Een groot deel van 272 en 273 bracht Aurelianus in het Oosten door, waar Zenobia van Palmyra een onafhankelijk Oost-romeins rijk had gesticht, dat zich tot Antiochië uitstrekte en zelfs een deel van Egypte omvatte; hij versloeg bij Emesa de ondernemende koningin, die mee naar Rome gevoerd werd, en liet Palmyra, dat hij aanvankelijk gespaard had, na een nieuwe opstand verwoesten. In de zomer van 273 trok Aurelianus naar Gallië, waar hij de Gallische tegenkeizer Tetricus versloeg; Gallië, Spanje en Britannië werden weer met het rijk verenigd.
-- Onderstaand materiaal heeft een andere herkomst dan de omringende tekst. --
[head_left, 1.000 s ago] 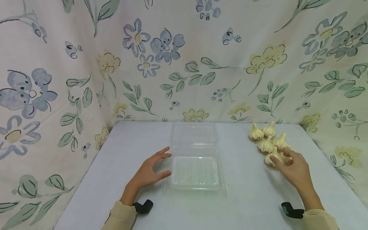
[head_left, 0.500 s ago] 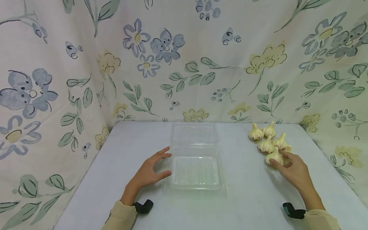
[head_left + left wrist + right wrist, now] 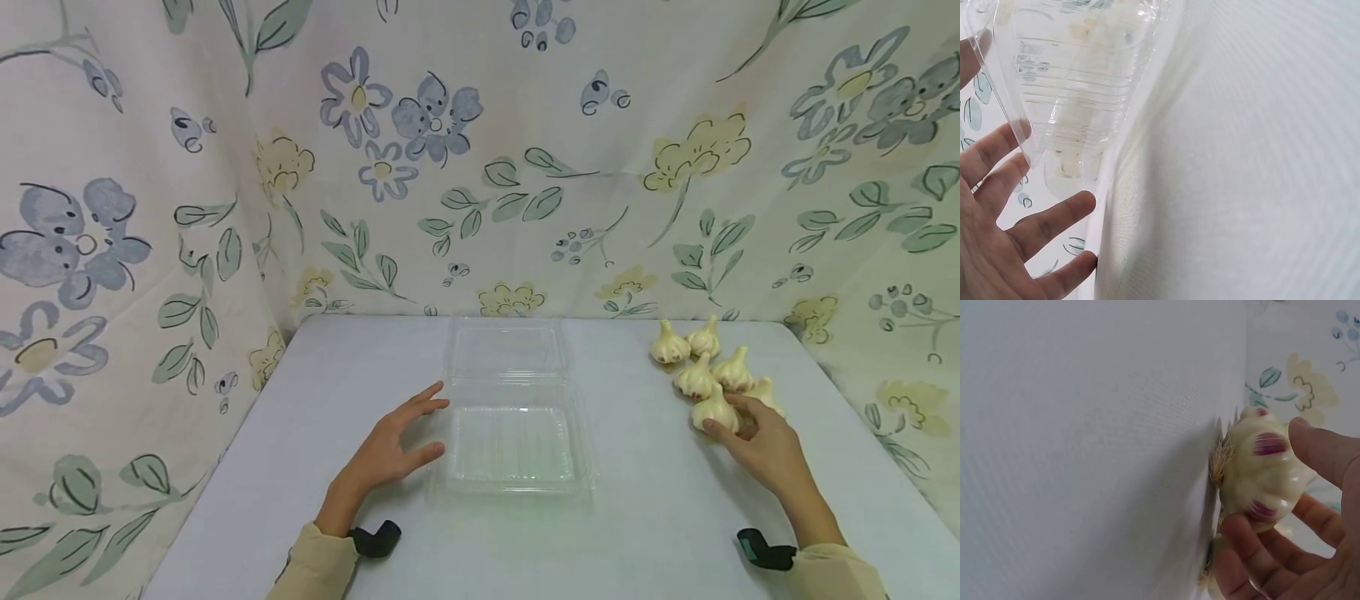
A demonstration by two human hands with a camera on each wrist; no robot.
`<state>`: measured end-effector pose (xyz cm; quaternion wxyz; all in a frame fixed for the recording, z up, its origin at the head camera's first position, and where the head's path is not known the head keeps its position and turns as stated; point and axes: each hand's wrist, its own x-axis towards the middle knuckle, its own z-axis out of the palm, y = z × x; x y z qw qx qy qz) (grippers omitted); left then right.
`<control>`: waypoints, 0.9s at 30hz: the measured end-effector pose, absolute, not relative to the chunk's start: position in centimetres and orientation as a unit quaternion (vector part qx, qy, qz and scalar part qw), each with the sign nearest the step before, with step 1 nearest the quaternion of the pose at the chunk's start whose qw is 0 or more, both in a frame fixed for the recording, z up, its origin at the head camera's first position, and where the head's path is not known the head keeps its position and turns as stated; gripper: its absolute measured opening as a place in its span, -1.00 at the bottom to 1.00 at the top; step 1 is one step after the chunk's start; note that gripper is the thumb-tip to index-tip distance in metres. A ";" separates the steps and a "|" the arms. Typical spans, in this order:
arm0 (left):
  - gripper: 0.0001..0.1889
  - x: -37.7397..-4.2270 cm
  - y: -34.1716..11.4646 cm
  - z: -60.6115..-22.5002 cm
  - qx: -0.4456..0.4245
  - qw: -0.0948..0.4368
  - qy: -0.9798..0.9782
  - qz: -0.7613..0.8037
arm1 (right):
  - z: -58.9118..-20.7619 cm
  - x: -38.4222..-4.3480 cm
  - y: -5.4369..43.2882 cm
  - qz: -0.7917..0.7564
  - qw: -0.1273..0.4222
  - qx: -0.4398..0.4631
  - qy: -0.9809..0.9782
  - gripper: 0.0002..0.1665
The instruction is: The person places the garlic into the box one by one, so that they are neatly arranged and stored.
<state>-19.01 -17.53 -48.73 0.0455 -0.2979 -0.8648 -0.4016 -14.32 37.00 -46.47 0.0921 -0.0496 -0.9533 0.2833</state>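
Note:
My right hand (image 3: 768, 446) grips the nearest garlic bulb (image 3: 716, 411) at the table's right, thumb on one side and fingers on the other. The right wrist view shows this pale bulb (image 3: 1266, 469), with purple patches and a tuft of roots, between thumb and fingers. Several more garlic bulbs (image 3: 693, 377) stand just behind it, and one (image 3: 767, 394) is partly hidden by the hand. A clear plastic clamshell box (image 3: 510, 450) lies with its lid raised back at the middle. Beside its left edge, my left hand (image 3: 386, 442) has spread fingers; in the left wrist view fingertips meet the rim.
The white table (image 3: 637, 533) ends at a floral cloth (image 3: 525, 167) hanging behind and at both sides. A black wrist strap piece (image 3: 375, 540) sits on the left wrist, another black piece (image 3: 765, 550) on the right.
My right hand has moved slightly left and its fingers have come round the nearest bulb. The bulb behind the hand shows farther right and back. My left hand stays put.

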 end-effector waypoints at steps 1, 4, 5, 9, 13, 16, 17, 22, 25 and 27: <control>-0.38 -19.0 -17.5 -48.7 -0.300 0.045 -0.863 -0.403 | -46.5 -14.3 37.0 0.284 0.089 -0.051 -0.953 -0.22; -0.37 -19.0 -17.6 -48.7 -0.303 0.043 -0.862 -0.403 | -46.4 -14.3 37.0 0.287 0.084 -0.053 -0.953 -0.24; -0.36 -19.0 -17.6 -48.7 -0.303 0.042 -0.862 -0.404 | -46.4 -14.3 37.0 0.287 0.084 -0.053 -0.953 -0.24; -0.35 -19.0 -17.5 -48.7 -0.298 0.033 -0.862 -0.409 | -46.4 -14.4 37.1 0.288 0.075 -0.052 -0.953 -0.22; -0.34 -18.9 -17.6 -48.7 -0.294 0.027 -0.863 -0.410 | -46.4 -14.5 37.3 0.290 0.054 -0.055 -0.954 -0.16; -0.34 -19.0 -17.5 -48.7 -0.292 0.026 -0.863 -0.412 | -46.5 -14.6 37.4 0.292 0.044 -0.055 -0.954 -0.12; -0.34 -19.0 -17.5 -48.7 -0.292 0.025 -0.863 -0.412 | -46.5 -14.6 37.5 0.293 0.042 -0.055 -0.954 -0.12; -0.34 -19.0 -17.6 -48.6 -0.291 0.024 -0.865 -0.408 | -46.8 -14.5 37.5 0.293 0.046 -0.058 -0.953 -0.13; -0.33 -18.9 -17.6 -48.6 -0.291 0.024 -0.866 -0.406 | -46.9 -14.5 37.5 0.293 0.050 -0.063 -0.953 -0.13; -0.34 -18.9 -17.6 -48.6 -0.289 0.022 -0.866 -0.408 | -46.9 -14.6 37.5 0.293 0.051 -0.066 -0.952 -0.13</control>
Na deze militaire successen, die mogelijk gemaakt werden doordat hij de tucht in het leger met ijzeren hand herstelde, nam Aurelianus het economische en sociale herstel ter hand: hij hervormde het muntwezen en de voedselvoorziening, bevorderde de wijnbouw en kondigde een amnestie voor politieke gevangenen af. Uit dankbaarheid jegens de zonnegod, aan wie hij zijn zege in het Oosten toeschreef, nam hij de cultus van Sol invictus in de staatsgodsdienst op. Tegenover de Christenen stond Aurelianus aanvankelijk niet onwelwillend, maar in 275 bereidde hij een christenvervolging voor, die slechts door zijn dood werd verhinderd. In het najaar van 275 viel de keizer te Caenophrurium bij Byzantium als slachtoffer van een door zijn secretaris aangesticht complot, terwijl hij onderweg was naar het Oosten voor een expeditie tegen de Perzen.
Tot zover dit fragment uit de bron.